A curious case of a Filipino patient with Quadriplegia


A 28-year-old Filipina was admitted to a government hospital two months ago due to acute onset quadriplegia. There was no complaint of neck pain and she showed no signs of infection, sensory disorder, diplopia, or dysphagia. Her bowel and bladder were normal. She has been taking submaximal dose of amlodipine for the past two years to control her hypertension.  Apart from flaccid type of quadriparesis, there was no significant physical findings. Laboratory investigation showed she had severe hypokalemia (K+ 2.4 millieq/l). Her diagnosis was hypokalemic paralysis and was given both parenteral and oral potassium. Her weakness improved and was then discharged. She went to Prime Hospital for further evaluation during which she admitted to symptoms suggestive of poor urine concentration capacity. She also complained of recurrent mild weakness of her lower limbs if she delayed her food intake.

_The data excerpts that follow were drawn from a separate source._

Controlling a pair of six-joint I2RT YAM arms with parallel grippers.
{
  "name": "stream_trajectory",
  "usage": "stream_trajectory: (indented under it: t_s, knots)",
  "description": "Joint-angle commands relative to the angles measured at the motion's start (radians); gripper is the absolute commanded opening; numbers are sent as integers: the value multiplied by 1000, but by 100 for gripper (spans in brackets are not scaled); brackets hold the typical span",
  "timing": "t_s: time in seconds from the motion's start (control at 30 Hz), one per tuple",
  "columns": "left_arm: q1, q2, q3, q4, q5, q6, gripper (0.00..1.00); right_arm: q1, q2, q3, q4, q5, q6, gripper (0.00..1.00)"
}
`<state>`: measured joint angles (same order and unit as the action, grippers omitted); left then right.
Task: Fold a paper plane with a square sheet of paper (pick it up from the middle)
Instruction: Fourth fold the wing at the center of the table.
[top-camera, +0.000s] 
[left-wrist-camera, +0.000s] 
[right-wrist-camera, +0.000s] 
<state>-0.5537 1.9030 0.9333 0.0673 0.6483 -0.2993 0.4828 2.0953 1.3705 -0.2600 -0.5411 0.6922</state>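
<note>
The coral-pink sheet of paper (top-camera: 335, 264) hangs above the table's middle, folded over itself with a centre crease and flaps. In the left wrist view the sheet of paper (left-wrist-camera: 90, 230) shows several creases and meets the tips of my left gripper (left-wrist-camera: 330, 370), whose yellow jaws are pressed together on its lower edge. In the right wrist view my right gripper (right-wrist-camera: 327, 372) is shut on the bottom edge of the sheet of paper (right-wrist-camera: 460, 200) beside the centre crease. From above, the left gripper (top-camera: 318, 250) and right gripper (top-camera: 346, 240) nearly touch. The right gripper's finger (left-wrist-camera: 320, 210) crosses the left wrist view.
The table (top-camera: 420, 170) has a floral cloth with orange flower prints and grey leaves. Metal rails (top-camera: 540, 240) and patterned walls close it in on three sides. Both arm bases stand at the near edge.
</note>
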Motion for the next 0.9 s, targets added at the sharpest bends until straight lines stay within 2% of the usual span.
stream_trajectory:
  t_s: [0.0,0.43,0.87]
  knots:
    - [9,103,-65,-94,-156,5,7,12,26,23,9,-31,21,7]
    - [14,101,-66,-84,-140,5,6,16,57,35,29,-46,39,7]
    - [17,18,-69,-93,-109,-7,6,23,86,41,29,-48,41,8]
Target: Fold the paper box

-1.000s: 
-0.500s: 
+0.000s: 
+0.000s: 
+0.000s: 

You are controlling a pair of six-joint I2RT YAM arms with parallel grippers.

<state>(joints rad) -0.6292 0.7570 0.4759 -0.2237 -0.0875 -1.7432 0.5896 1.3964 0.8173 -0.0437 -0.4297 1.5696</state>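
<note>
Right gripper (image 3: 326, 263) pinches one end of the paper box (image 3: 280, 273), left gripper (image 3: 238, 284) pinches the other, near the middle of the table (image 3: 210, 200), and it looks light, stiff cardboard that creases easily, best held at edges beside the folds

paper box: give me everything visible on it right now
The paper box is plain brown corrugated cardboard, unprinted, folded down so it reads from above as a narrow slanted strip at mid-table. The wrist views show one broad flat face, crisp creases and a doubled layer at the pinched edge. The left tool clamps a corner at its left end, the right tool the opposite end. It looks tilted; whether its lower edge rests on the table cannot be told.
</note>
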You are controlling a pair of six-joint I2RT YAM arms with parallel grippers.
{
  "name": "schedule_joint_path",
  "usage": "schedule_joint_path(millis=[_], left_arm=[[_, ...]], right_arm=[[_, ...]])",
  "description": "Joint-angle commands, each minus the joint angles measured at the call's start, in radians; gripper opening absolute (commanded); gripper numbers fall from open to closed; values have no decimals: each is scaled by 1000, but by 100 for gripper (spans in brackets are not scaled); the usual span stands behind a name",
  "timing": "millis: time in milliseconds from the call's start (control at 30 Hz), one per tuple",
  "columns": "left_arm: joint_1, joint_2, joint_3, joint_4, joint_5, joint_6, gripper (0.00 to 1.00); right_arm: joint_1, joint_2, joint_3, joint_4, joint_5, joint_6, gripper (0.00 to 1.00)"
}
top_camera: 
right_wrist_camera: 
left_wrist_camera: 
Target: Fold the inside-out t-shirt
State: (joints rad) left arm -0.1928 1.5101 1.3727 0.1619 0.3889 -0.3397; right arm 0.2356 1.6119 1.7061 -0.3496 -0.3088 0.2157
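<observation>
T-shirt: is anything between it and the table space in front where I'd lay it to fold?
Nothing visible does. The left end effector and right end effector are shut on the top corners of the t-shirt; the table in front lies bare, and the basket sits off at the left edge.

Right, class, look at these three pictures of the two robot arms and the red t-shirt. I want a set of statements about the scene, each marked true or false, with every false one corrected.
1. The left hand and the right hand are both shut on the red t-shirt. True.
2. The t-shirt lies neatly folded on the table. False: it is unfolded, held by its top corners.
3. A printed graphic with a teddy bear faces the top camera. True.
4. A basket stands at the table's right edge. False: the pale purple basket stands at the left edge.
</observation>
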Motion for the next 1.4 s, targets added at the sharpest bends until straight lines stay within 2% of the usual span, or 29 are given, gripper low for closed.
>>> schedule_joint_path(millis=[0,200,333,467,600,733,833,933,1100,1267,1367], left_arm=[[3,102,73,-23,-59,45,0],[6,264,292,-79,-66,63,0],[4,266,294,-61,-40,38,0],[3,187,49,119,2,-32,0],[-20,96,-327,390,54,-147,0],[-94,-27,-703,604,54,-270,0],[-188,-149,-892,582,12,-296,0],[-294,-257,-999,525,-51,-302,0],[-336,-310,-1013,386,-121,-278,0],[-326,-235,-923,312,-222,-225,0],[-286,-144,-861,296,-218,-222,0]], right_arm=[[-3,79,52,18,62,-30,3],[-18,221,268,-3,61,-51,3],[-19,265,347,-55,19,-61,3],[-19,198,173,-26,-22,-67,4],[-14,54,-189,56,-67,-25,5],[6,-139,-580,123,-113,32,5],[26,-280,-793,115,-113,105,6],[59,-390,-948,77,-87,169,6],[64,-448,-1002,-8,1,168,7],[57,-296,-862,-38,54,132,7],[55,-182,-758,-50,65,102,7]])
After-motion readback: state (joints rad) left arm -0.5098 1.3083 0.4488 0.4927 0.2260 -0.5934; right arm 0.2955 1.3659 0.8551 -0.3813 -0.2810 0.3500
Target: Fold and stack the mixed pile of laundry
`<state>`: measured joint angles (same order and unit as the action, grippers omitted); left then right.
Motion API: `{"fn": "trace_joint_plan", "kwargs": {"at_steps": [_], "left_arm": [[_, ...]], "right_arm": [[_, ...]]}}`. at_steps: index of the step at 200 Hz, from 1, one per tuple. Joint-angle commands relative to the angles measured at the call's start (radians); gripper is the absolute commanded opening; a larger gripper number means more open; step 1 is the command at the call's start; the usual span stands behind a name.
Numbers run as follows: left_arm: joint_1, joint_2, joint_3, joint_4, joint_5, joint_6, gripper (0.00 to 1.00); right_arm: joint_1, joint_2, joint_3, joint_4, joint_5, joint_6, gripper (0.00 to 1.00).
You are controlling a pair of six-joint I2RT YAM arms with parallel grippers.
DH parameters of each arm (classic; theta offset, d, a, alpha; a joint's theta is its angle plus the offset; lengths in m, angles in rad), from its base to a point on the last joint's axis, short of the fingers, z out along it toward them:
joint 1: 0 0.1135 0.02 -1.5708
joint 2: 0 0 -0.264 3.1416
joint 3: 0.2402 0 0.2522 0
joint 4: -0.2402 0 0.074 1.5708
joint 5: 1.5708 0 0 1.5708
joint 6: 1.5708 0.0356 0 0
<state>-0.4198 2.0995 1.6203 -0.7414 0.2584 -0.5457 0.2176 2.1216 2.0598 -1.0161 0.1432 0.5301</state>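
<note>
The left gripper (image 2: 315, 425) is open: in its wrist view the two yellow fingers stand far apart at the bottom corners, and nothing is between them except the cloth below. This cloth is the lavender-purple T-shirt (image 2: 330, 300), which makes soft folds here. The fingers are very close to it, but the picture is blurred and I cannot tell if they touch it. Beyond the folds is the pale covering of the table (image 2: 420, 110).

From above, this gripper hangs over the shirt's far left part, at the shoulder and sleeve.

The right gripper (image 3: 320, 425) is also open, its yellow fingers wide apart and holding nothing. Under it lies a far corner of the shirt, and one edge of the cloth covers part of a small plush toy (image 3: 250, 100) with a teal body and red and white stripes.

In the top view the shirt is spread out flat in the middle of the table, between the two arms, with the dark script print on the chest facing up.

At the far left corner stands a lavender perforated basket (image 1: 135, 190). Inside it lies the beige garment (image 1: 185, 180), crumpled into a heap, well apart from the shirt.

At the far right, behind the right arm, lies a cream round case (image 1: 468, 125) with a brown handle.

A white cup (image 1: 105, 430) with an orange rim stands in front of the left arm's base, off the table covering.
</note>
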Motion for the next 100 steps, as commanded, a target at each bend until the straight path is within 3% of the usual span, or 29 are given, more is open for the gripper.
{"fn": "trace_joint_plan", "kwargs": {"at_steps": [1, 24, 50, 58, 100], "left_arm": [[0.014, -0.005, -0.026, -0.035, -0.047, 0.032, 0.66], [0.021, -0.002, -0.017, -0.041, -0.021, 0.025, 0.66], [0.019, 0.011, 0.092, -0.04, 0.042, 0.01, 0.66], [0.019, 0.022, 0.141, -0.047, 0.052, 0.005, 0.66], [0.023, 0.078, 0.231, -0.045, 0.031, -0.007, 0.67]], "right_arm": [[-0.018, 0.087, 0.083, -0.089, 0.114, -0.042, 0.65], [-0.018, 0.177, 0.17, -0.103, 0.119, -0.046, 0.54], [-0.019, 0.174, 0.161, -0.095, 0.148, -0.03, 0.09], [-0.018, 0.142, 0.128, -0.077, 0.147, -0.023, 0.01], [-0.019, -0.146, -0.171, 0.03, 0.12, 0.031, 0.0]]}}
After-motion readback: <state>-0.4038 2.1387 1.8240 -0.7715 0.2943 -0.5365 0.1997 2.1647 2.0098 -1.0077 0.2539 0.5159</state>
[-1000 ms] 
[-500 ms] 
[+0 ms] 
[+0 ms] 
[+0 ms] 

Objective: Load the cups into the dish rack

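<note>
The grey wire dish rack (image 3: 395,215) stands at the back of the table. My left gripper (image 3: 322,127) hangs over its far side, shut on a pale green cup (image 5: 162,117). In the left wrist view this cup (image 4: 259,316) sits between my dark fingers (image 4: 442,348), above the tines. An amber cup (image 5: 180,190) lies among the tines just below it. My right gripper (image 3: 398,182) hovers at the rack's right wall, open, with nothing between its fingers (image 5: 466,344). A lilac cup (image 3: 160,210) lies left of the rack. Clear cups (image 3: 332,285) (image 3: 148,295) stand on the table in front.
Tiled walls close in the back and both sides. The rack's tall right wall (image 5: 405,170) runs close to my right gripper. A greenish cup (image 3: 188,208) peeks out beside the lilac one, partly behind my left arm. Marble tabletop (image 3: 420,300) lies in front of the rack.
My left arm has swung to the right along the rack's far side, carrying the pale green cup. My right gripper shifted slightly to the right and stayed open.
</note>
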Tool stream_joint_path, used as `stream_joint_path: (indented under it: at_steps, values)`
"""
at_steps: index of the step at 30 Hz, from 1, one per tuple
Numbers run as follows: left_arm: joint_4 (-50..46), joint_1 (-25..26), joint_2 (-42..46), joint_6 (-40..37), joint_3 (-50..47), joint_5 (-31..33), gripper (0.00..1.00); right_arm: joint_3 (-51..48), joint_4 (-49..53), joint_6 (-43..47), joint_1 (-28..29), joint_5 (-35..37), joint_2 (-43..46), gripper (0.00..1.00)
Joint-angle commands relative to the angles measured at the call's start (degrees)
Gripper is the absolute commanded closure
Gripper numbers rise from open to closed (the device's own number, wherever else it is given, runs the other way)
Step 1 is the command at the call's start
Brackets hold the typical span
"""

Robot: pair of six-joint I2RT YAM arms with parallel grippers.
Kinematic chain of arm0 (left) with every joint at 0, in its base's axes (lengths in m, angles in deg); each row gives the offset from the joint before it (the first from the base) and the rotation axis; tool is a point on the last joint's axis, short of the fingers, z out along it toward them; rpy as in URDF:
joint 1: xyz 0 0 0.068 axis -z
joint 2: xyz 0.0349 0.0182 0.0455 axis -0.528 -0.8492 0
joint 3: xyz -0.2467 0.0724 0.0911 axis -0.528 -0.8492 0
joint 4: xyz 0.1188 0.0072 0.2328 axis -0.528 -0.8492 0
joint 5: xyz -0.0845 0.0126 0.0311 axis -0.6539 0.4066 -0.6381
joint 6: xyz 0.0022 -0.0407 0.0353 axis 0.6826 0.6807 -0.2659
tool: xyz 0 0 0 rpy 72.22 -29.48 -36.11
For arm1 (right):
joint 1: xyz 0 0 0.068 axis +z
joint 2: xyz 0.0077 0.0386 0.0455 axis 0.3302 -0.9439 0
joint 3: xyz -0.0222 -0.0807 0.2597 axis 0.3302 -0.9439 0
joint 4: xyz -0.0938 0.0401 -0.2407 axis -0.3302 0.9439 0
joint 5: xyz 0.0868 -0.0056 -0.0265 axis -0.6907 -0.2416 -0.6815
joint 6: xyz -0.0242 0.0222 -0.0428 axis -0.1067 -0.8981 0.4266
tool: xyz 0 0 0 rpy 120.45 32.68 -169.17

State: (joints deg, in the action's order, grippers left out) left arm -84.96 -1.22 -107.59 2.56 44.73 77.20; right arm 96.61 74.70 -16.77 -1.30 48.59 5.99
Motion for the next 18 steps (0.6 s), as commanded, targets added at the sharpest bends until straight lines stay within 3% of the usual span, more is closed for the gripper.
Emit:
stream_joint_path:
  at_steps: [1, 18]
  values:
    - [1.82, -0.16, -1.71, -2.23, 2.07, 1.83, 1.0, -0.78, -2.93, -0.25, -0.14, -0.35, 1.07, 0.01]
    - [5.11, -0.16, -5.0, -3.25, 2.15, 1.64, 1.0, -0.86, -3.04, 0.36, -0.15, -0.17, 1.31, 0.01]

Tests revealed that her blood pressure remained under control due to her medicines. There was no thyroid swelling and results of her neurological examination were normal. Further investigation showed the following results:

  • Low serum potassium (3 meq/L)
  • Normal serum calcium and magnesium
  • High urinary potassium
  • Normal urinary magnesium and calcium  


Initial test results and her symptoms indicated Conn’s syndrome. Nephrologist Dr. Sandeep Varma, who took on her case, ordered further tests to confirm the initial findings. The patient’s serum aldosterone/plasma renin activity ratio was measured, with results showing above normal ratio of 154. 

Abdominal CT scan with IV contrast was also conducted. The test found a 1.7-centimeter tumor in her left adrenal, which was enhanced on contrast administration. The doctors saw no need for confirmatory tests for hyperaldosteronism given the CT scan findings. It was confirmed that she was suffering from Conn’s syndrome.  

Her doctor advised her to have her tumor removed through surgery. The patient decided to have the operation in her home country. Additionally, as part of her medication, she was instructed to take 50 milligrams of spironolactone once a day after stopping her amlodipine. With this management, her weakness and urinary symptoms completely disappeared, while her blood pressure remained under control.  


Conn’s syndrome specifically refers to hyperaldosteronism due to aldosterone secreting benign adrenal neoplasm. Primary hyperaldosteronism is thought to be the cause of 5-15 percent cases of hypertension. It may occur in an even greater percentage of patients with treatment-resistant hypertension. The disease is underdiagnosed in many cases. A high index of suspicion is needed to detect these cases.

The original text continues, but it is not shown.